About this task:
For the listing that follows, give again exactly the lines from the one with "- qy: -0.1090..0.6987" to the one with "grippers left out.", including both.

Working data:
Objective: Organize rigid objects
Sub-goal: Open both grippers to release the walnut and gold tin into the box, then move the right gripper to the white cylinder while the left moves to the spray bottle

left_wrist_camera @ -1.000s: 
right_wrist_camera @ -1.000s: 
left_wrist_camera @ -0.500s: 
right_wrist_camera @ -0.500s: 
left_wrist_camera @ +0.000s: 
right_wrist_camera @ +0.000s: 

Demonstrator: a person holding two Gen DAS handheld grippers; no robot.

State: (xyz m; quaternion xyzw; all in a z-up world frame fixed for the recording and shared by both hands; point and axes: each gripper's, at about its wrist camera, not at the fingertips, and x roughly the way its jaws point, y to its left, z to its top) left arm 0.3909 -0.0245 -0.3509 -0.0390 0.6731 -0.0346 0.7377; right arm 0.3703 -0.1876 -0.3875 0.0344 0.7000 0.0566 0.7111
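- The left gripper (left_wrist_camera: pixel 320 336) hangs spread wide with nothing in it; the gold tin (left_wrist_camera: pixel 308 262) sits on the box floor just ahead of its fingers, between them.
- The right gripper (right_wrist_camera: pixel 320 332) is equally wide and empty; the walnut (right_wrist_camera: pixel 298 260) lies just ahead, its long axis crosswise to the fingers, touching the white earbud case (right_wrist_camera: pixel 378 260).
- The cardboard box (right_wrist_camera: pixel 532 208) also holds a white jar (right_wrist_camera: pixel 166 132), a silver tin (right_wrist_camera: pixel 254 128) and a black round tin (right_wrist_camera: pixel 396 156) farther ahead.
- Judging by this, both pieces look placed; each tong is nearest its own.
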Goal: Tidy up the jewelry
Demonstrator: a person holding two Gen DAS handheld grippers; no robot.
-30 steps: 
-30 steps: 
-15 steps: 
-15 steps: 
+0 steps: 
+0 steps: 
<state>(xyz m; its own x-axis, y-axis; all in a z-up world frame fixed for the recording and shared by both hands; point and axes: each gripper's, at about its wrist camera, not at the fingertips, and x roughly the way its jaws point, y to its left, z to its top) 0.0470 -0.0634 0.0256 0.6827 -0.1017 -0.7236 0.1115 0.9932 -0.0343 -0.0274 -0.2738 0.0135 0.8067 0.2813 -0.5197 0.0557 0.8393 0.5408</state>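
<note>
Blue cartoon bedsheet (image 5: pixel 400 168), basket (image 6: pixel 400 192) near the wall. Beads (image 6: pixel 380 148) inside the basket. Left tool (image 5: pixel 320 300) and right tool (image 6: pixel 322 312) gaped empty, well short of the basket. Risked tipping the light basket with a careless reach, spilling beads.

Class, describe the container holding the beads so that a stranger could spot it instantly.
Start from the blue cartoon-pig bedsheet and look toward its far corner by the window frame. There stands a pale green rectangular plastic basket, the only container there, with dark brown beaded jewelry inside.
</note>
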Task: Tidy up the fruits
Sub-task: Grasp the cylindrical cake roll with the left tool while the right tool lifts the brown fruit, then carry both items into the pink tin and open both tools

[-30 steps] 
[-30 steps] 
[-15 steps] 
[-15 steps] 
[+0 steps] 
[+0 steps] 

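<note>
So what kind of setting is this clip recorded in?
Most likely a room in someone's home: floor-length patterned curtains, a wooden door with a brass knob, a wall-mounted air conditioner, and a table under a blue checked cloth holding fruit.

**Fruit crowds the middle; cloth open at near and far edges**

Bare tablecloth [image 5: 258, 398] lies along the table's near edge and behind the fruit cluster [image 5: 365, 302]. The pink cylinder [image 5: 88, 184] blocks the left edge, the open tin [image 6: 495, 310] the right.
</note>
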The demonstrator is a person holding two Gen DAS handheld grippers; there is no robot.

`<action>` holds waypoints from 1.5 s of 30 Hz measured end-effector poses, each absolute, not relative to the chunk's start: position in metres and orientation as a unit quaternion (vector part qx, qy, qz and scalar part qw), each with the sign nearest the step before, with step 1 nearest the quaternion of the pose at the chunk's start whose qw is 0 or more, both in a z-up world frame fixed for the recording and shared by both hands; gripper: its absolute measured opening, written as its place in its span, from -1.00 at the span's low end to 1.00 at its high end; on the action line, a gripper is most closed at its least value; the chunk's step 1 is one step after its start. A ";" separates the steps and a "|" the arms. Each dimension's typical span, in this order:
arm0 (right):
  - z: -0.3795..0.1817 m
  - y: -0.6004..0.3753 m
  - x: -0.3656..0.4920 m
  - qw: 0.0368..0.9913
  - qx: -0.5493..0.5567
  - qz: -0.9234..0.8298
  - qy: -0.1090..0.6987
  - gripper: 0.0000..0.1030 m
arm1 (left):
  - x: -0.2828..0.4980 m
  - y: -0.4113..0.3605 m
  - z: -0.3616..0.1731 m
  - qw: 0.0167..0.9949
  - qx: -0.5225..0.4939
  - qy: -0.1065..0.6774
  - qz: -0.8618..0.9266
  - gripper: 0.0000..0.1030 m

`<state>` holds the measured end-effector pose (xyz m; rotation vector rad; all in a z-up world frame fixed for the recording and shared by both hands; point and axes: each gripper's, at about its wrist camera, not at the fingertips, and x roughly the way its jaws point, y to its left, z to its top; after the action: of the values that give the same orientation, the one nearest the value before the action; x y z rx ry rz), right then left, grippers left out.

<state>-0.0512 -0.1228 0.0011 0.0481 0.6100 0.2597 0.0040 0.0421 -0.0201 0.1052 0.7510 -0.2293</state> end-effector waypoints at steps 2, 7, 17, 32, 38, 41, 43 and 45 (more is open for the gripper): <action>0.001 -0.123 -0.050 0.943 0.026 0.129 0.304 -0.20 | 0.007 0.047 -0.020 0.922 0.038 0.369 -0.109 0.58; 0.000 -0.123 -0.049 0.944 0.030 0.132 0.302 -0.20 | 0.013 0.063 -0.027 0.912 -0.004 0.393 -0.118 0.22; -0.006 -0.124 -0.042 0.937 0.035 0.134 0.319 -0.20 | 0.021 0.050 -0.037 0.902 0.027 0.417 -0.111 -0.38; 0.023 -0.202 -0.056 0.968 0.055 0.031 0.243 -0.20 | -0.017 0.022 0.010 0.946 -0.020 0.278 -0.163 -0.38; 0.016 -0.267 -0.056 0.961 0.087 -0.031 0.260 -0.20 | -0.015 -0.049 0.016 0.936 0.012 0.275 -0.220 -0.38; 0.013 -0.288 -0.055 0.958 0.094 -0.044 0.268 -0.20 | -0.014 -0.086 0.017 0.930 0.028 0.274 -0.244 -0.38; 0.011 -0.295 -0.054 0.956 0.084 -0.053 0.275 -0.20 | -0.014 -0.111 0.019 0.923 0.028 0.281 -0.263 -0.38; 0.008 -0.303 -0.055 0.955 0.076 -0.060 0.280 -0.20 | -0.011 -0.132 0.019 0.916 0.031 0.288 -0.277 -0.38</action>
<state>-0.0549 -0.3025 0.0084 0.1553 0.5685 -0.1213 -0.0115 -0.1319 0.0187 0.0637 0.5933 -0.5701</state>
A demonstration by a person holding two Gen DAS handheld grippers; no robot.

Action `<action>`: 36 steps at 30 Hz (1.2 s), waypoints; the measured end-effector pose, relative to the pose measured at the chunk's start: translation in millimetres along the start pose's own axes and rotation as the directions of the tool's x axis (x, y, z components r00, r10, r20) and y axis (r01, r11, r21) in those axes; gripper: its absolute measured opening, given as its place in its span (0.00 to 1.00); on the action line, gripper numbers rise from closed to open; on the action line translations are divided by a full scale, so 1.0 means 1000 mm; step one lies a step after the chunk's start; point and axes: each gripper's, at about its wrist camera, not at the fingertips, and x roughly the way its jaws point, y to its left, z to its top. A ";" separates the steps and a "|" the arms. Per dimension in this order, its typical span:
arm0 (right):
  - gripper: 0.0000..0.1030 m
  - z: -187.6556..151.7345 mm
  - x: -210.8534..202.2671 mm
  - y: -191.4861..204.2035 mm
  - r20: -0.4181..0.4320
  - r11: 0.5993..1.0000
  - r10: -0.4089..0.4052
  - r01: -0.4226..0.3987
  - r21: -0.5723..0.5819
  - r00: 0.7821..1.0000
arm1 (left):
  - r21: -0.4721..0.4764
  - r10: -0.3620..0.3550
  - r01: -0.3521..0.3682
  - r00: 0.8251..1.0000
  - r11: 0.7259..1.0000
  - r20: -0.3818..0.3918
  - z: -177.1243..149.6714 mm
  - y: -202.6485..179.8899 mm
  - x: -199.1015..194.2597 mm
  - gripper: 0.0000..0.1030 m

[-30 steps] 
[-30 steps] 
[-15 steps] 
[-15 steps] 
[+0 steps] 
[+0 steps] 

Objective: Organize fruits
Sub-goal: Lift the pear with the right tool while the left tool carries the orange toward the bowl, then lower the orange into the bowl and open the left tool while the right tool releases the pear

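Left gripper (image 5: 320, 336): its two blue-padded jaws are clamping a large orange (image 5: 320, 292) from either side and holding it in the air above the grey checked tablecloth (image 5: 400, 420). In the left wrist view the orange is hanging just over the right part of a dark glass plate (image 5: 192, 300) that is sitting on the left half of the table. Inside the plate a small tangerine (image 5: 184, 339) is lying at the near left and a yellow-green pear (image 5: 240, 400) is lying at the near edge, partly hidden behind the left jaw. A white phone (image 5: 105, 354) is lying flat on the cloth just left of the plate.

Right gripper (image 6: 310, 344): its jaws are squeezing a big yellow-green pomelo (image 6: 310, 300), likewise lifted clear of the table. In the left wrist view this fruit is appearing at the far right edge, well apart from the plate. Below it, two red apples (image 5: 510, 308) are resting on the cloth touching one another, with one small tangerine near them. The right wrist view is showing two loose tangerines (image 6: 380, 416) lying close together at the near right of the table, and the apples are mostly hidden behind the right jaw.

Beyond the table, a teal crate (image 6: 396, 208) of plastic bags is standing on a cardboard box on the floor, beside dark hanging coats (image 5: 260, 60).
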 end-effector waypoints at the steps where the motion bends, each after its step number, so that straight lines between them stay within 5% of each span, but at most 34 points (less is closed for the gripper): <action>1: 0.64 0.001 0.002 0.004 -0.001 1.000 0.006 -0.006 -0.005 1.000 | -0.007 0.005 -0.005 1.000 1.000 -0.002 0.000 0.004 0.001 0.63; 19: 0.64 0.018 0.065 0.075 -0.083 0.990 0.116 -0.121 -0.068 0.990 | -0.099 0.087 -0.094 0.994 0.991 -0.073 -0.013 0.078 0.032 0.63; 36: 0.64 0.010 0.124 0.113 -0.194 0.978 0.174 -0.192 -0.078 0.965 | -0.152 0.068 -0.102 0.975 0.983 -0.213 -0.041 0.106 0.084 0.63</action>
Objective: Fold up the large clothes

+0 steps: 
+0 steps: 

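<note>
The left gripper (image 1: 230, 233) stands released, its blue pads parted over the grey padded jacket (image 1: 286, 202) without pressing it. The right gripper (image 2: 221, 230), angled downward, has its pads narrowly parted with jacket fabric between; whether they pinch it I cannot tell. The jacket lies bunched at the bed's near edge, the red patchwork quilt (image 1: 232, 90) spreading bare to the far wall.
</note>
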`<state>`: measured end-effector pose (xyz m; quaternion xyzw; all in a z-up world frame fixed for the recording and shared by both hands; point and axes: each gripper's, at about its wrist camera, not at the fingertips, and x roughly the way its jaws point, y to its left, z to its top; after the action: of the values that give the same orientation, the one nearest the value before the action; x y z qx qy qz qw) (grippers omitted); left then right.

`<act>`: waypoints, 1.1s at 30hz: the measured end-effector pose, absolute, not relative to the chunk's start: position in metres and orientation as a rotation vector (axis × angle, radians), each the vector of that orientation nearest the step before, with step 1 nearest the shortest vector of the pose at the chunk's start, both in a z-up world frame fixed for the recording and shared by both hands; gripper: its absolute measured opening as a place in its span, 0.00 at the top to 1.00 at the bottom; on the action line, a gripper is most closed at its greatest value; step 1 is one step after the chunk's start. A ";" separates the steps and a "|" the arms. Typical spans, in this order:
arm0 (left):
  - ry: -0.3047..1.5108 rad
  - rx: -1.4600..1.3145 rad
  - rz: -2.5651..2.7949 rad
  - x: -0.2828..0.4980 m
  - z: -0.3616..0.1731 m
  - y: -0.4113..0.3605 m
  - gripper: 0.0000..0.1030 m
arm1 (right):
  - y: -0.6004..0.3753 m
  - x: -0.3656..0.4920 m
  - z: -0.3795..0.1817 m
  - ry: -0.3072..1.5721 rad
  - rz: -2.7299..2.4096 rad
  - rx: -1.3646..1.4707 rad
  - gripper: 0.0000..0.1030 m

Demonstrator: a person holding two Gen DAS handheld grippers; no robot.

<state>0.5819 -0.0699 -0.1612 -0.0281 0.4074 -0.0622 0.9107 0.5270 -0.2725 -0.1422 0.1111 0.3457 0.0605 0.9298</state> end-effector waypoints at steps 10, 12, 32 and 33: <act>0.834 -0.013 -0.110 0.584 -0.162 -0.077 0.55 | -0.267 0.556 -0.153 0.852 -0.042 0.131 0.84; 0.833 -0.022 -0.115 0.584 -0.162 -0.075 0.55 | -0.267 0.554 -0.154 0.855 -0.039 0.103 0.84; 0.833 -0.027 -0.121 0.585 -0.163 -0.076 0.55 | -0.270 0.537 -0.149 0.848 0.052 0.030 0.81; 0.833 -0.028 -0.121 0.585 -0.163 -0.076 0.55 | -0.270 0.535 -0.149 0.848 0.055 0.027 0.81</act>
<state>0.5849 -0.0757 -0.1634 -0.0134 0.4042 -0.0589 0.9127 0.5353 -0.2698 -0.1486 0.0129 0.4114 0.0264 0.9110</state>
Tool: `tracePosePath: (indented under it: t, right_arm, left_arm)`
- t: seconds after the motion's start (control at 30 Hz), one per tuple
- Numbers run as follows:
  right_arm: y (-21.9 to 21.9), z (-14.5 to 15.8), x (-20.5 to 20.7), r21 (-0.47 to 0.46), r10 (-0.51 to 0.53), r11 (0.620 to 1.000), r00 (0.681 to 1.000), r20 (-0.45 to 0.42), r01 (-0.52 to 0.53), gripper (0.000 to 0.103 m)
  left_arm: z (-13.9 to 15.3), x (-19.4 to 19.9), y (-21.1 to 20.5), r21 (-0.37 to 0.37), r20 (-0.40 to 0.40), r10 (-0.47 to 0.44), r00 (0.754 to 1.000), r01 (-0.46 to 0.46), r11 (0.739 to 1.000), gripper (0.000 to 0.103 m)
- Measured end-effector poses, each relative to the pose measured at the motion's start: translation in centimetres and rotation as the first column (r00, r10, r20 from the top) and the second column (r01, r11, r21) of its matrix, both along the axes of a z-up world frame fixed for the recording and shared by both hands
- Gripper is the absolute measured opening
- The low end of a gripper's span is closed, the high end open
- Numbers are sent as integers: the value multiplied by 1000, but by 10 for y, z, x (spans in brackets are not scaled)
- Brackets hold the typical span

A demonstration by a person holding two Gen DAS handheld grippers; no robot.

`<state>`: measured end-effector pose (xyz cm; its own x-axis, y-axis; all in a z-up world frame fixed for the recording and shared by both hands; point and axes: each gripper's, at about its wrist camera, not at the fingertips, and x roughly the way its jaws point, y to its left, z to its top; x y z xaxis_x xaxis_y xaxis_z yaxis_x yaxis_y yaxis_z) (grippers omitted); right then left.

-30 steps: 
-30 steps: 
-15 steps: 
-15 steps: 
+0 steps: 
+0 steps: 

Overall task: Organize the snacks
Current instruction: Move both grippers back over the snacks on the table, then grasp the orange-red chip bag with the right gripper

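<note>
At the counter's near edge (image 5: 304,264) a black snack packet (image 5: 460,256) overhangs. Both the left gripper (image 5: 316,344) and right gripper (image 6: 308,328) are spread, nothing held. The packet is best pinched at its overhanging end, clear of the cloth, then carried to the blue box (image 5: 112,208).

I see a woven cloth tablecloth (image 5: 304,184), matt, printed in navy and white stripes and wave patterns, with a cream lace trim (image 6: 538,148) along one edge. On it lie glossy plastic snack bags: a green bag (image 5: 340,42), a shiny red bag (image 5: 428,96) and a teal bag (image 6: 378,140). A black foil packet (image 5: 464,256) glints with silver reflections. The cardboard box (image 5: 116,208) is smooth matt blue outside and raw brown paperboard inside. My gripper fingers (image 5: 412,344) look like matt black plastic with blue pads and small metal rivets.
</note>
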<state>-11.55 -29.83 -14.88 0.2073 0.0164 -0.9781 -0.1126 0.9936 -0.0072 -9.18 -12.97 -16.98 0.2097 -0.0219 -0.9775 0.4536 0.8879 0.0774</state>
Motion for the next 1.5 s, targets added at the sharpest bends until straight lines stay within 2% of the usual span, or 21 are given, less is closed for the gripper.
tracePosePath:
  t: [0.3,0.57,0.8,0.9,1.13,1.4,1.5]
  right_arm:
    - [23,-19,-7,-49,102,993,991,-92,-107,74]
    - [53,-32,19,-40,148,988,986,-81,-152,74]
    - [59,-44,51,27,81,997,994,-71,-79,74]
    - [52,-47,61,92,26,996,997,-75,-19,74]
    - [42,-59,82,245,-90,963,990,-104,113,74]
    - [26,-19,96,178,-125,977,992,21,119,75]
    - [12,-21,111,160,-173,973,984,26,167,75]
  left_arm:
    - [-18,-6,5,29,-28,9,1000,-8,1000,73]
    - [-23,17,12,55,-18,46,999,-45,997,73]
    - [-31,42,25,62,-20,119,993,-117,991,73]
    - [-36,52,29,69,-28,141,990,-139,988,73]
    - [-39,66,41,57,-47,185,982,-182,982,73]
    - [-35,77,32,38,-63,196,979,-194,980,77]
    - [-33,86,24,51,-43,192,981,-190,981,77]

Solution:
  - qy: -0.1090..0.6987
  - gripper: 0.0000..0.1030 m
arm1 (left):
  - x: -0.2828..0.4980 m
  - y: -0.4113..0.3605 m
  - z: -0.3616..0.1731 m
  - qw: 0.0167..0.9949
  - qx: -0.5225..0.4939
  - qy: -0.1065..0.6774
  - qz: -0.8618..0.9266
  - gripper: 0.0000..0.1030 m

`<state>` holds the measured end-effector pose (xyz m; rotation vector rad; all in a z-up world frame fixed for the recording and shared by both hands; point and axes: each gripper's, at about its wrist camera, not at the fingertips, and x roughly the way its jaws point, y to its left, z to its top; after the action: of the values that give the same orientation, the one nearest the value before the action; x y z rx ry rz), right then left, grippers left out.

No more work remains on this exercise.